# swamp lite vs executioner



## Bigperm (May 23, 2012)

I currently have Kenda executioners 27/10/12 on my brute 750.I do mostly trail riding. I'm thinking of going to a swamp lite tire. Maybe 26 or 27. Any one have any experience with these tires. Lighter, heavier.etc... Any input would be appreciated. Thanks.


----------



## JLOWERY (Jan 30, 2010)

I would think they'd be a better trail tire. And I'm sure they're lighter


----------



## NickS (Oct 9, 2011)

I bet they are a better trail tire (my brute had 29.5" swamplites on it when I bought it). I do know that I took it out maybe 2 times before I was able to find some silverbacks, and if you go through ANY mud, be prepared to spend a lot of time trying to clean them out.

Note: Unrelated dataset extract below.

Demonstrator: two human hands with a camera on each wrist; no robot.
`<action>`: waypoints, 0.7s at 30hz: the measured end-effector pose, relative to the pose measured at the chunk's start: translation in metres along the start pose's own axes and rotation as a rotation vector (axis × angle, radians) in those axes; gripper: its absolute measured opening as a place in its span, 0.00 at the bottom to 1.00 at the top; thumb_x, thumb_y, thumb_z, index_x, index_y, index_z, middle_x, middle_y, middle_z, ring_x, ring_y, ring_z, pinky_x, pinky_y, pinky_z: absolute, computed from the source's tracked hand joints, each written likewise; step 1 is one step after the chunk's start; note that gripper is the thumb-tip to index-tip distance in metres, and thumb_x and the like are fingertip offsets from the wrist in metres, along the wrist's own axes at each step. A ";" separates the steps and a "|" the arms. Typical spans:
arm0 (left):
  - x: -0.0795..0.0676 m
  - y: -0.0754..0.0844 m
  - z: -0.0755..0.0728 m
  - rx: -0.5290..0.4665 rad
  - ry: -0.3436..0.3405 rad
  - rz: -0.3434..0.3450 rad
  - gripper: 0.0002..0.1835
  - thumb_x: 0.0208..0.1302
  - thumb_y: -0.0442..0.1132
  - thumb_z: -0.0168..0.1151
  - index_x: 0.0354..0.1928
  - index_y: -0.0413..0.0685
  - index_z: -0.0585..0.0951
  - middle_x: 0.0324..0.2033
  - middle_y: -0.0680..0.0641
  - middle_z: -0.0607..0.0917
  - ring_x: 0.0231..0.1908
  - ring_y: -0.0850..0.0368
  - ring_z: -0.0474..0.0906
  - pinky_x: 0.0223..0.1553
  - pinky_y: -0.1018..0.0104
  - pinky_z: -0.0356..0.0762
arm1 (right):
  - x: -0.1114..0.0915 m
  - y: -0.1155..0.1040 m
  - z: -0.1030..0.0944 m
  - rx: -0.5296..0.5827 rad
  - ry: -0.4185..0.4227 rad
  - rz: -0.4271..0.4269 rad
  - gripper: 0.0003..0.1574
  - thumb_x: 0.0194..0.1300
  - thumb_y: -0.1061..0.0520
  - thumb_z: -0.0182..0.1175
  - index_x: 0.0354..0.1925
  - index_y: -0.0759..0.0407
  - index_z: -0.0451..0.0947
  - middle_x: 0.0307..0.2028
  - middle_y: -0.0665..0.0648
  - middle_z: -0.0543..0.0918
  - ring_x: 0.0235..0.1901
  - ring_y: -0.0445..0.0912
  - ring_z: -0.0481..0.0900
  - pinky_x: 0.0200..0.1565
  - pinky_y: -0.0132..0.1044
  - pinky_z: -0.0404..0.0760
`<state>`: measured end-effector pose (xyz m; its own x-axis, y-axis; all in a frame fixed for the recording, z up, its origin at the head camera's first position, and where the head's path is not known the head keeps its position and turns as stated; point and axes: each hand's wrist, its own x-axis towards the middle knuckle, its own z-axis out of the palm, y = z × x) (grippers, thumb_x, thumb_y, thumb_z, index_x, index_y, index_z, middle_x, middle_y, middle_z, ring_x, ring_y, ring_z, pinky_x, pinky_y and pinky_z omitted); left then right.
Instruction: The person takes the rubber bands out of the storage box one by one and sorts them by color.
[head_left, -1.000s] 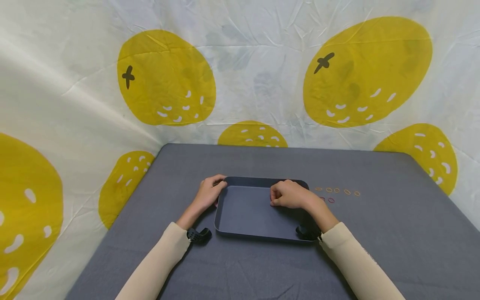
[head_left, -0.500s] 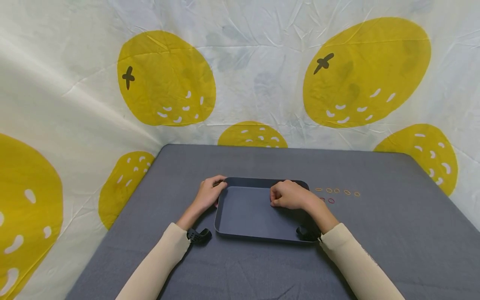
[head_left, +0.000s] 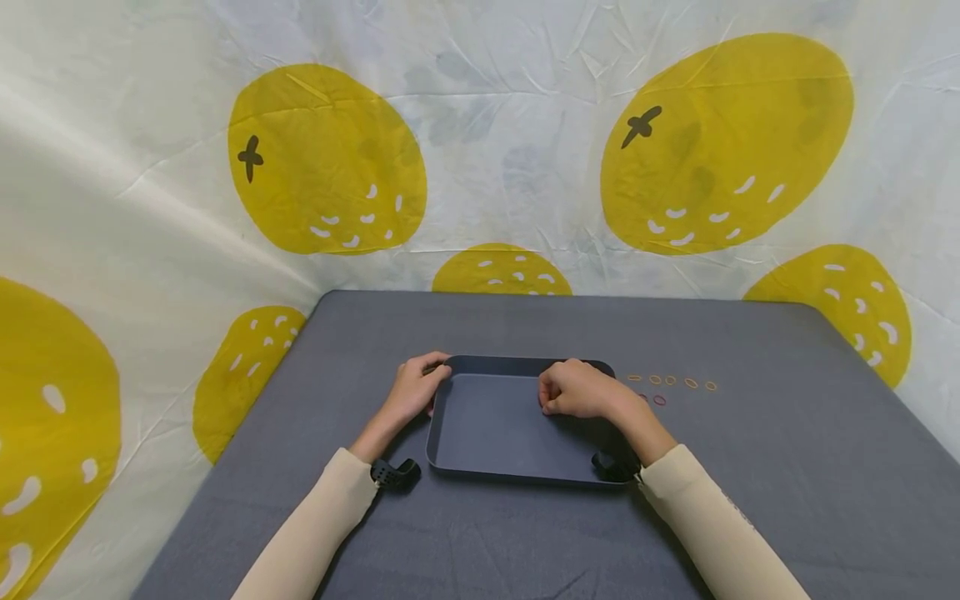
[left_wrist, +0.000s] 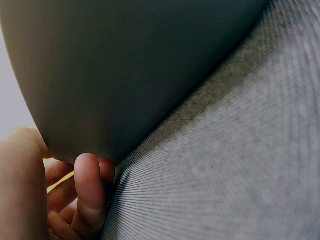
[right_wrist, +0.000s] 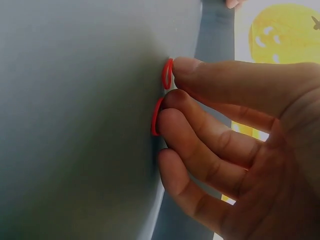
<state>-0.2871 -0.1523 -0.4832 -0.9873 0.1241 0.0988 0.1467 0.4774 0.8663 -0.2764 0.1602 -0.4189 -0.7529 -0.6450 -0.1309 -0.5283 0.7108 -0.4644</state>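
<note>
A dark grey baking tray [head_left: 495, 433] lies on the table. My left hand [head_left: 412, 390] grips its far left corner, thumb by the rim, other fingers outside the wall; the left wrist view shows curled fingers [left_wrist: 90, 182] against that wall. Over the right half of the tray is my right hand [head_left: 581, 390], fingers curled down close to the floor. In the right wrist view its thumb touches one red rubber band [right_wrist: 164, 75] and its fingertips another red rubber band [right_wrist: 154, 120], low at the tray floor. The head view hides both bands behind the hand.
Several orange rubber bands [head_left: 671, 380] lie in a row right of the tray. Below them are red rubber bands [head_left: 659, 400], one partly hidden by the right forearm. A grey cloth covers the table [head_left: 787, 433]; a fruit-print curtain [head_left: 510, 167] hangs behind.
The head view has shifted very slightly. Both hands, the tray and the bands on the table keep their places.
</note>
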 end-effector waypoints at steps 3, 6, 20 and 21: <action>0.000 0.000 0.000 0.006 0.004 0.000 0.13 0.74 0.44 0.58 0.53 0.58 0.87 0.46 0.44 0.91 0.06 0.57 0.72 0.12 0.56 0.78 | 0.000 0.001 0.000 -0.006 0.001 0.002 0.08 0.63 0.60 0.71 0.29 0.51 0.83 0.23 0.44 0.83 0.23 0.39 0.74 0.28 0.32 0.73; 0.000 0.000 0.000 0.010 0.012 0.000 0.13 0.73 0.44 0.58 0.53 0.57 0.88 0.46 0.44 0.90 0.06 0.58 0.71 0.12 0.56 0.78 | 0.000 0.002 -0.001 -0.002 0.001 0.006 0.08 0.63 0.61 0.71 0.28 0.51 0.83 0.24 0.45 0.84 0.24 0.38 0.75 0.28 0.32 0.73; 0.000 0.001 0.000 0.009 0.006 0.001 0.14 0.73 0.44 0.58 0.54 0.57 0.87 0.47 0.43 0.90 0.06 0.57 0.72 0.12 0.57 0.78 | -0.001 0.002 -0.003 0.009 -0.016 0.032 0.09 0.61 0.63 0.71 0.28 0.51 0.85 0.26 0.44 0.86 0.26 0.39 0.77 0.30 0.32 0.76; 0.000 0.001 0.000 0.011 0.005 0.002 0.14 0.73 0.44 0.58 0.54 0.57 0.87 0.47 0.43 0.90 0.06 0.57 0.72 0.11 0.57 0.78 | -0.002 0.002 -0.004 0.006 -0.016 0.030 0.09 0.61 0.63 0.71 0.28 0.51 0.86 0.25 0.44 0.86 0.25 0.39 0.77 0.29 0.32 0.76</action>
<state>-0.2868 -0.1520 -0.4827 -0.9874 0.1207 0.1028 0.1491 0.4866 0.8608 -0.2776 0.1636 -0.4158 -0.7618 -0.6280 -0.1590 -0.5032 0.7283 -0.4651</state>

I could never get all of the mud out of the lugs, they were horrible to clean out.


----------



## Josh82 (Jun 18, 2012)

Ive got 29.5 swamplites on my teryx4, smooth ride on hard pack and ive only been stuck with them by high centering


----------



## onebadcummin (Apr 15, 2012)

Got them on my brute and teryx, they perform very well and ride and turn good


----------



## BIGPUN (Dec 20, 2008)

Both my buddies have each n the executioners perform a lot better, the clean out good and are good on trails, he has over 2500 miles on them and probably has another 1000 before he needs to replace them. B


----------



## Thom (Dec 16, 2009)

running 27 14 on my rzr. love them. great all around trail mud water tire.


----------